Copy out, from the entries below, each line that holds the string "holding".
------------------------------------------------------------
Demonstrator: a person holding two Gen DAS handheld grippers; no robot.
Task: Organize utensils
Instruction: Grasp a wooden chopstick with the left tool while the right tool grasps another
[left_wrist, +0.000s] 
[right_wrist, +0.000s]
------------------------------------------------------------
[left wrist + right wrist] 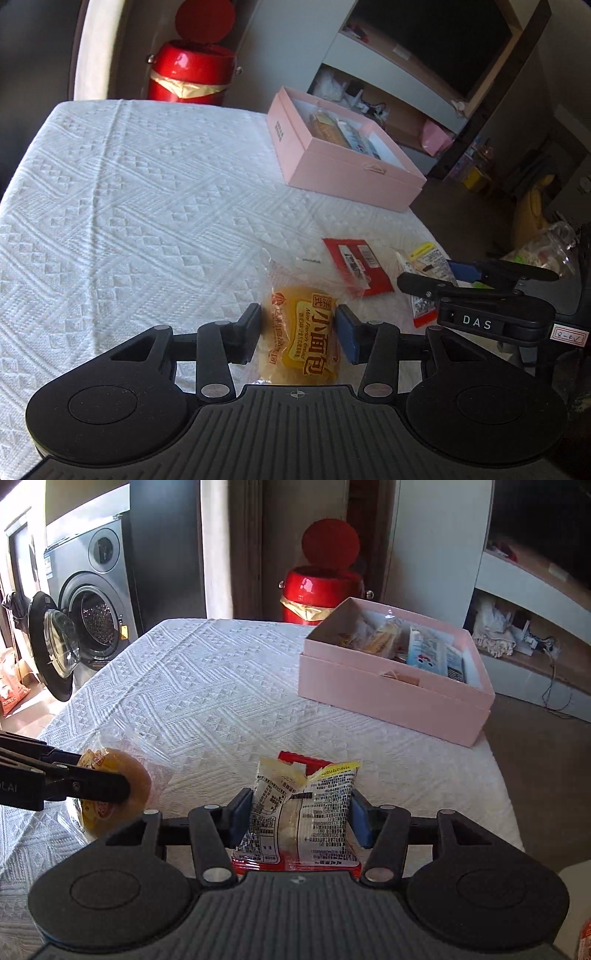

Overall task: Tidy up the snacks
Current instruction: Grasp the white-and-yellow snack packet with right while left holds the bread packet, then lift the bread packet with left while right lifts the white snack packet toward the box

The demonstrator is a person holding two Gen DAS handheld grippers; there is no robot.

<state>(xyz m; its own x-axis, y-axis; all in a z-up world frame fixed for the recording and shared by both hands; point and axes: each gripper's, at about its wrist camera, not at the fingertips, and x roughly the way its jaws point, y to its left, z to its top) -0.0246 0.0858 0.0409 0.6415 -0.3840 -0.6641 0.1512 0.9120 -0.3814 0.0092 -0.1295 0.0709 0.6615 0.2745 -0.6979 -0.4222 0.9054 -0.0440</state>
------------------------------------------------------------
- RESULT FOR THIS EXERCISE -
Demonstrator: a person holding two Gen DAS handheld grippers; no robot.
The demonstrator is a person holding two Gen DAS handheld grippers; there is no robot.

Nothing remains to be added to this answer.